Bölge İdare Mahkemesi, İmparatorluğun Çöküş Döneminde Osmanlı Ermenileri Konferansı’na ilişkin İstanbul 4. İdare Mahkemesi’nin verdiği yürütmeyi durdurma kararını “idari yargının yetki alanına girmez” diyerek iptal etti.

——————————————————————————–

BİA Haber Merkezi

14/10/2005

——————————————————————————–

BİA (İstanbul) – Hukukçular Birliği’nin başvuruyla bir gün kala iptal edilen “İmparatorluğun Çöküş Döneminde Osmanlı Ermenileri: Bilimsel Sorumluluk ve Demokrasi Sorunları Konferansı”na ilişkin İstanbul 4. İdare Mahkemesi’nin verdiği yürütmeyi durdurma kararı, Bölge İdare Mahkemesi’nce kaldırıldı.

26 Eylül’de alınan ve taraflara önceki gün tebliğ edilen Bölge İdare Mahkemesi’ne dair kararda, “Konferansın ertelenmesi idari yargının yetki sınırında değil” deniyor.

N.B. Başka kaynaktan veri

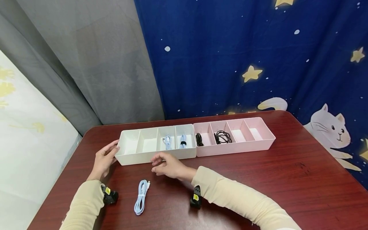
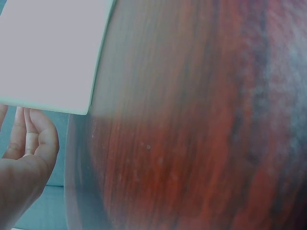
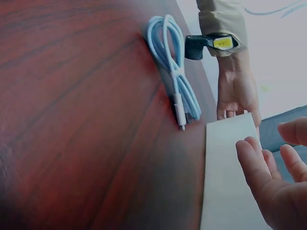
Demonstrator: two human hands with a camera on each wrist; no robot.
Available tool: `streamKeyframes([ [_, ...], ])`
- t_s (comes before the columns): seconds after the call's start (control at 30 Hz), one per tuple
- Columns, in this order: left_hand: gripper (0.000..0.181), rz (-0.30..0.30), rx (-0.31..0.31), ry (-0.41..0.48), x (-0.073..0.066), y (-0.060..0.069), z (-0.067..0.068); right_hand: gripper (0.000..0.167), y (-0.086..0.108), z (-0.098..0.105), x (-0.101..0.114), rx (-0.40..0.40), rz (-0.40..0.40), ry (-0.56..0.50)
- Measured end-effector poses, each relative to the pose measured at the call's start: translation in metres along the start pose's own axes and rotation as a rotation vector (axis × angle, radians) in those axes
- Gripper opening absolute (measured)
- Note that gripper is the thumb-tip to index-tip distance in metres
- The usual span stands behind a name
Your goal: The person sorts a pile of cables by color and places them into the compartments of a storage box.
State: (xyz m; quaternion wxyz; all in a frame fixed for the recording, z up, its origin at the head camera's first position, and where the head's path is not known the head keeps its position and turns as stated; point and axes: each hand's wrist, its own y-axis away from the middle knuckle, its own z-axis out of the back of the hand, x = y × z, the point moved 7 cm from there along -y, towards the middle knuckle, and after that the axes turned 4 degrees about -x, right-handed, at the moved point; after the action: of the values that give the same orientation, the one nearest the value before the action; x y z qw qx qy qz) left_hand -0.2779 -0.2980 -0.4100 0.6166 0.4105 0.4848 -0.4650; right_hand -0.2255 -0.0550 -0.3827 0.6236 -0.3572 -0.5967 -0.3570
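Note:
My left hand (image 1: pixel 104 159) touches the left end of a white divided organizer box (image 1: pixel 155 156); in the left wrist view its fingers meet the box's end wall. In front of the same box, my right hand (image 1: pixel 169 165) hovers with fingers loosely bent and nothing between them. A bundled light-blue charging cable (image 1: pixel 141 197) with a white plug lies on the table, between the two forearms. Two compartments of the white box hold light-blue cables, one loosely coiled (image 1: pixel 167 142), the other wrapped with a black strap (image 1: pixel 183 142).
A pink divided box (image 1: pixel 235 147) adjoins the white one on the right. It holds a small black cable bundle (image 1: pixel 199 139) and a looser black cable coil (image 1: pixel 222 137). The dark red table (image 1: pixel 287 179) ends at curtains (image 1: pixel 215 64) behind.

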Motion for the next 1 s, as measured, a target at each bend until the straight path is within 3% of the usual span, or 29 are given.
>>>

Karar, konferans bitince alınmış

Radikal gazetesine göre Bölge İdare Mahkemesi kararında konferansın idari yargının yetki sınırları içinde olmadığı belirtiliyor.

Konferansa ilişkin İstanbul 4. İdare Mahkemesi’nin verdiği “yürütmeyi durdurma” kararının Bölge İdare Mahkemesi’nce 26 Eylül’de kaldırıldığı öğrenildi.

İstanbul 4. İdare Mahkemesi, konferansın yapılmasına bir gün kala Hukukçular Birliği’nin başvurusu üzerine aldığı kararla yürütmenin durdurulmasına karar vermişti. Karara Hakim Fetih Sayın karara muhalif kalmış ve yürütmeyi durdurmanın mahkemenin yetkisi içinde olmadığını savunmuştu. Karşı oy kullanan Fetih Sayın, Danıştay Tetkik Hâkimliği’ne atandı.

Bunun üzerine Konferansı düzenleyen Boğaziçi ve Sabancı Üniversiteleri de karara itiraz etmişlerdi. Konferans ise 24-25 Eylül günlerinde Bilgi Üniversitesi’nde yapılmıştı.

“Hukuki isabet yok”

Atilla Sarp başkanlığında üyeler Yüksel Dağ ile Ö. Vasfi Uçaray’dan oluşan Bölge İdare Mahkemesi, kararında, İdari Yargılama Usulü Kanunu’nda idari yetki sınırlarının çizildiği vurgulanarak şöyle denildi:

“İdari yargı yerinde dava açılabilmesi için ortada tesis edilmiş bir işlemin mevcut olması, bu işlemin ‘idari’ nitelikte bulunması ve idari yargı yetkisinin sınırları içinde kalmasının gerekli olduğu açıktır. Dosyanın incelenmesinden, davalı idareler tarafından idari davaya konu olabilecek nitelikte bir işlemin tesis edilmediği anlaşılmıştır. Ortada idari davaya konu olabilecek kesin ve yürütülmesi zorunlu nitelikte idari bir işlemin bulunmaması karşısında, yasanın 27. maddesi uyarınca yürütmenin durdurulması talebi hakkında karar verilmesinde hukuki isabet bulunmamaktadır.”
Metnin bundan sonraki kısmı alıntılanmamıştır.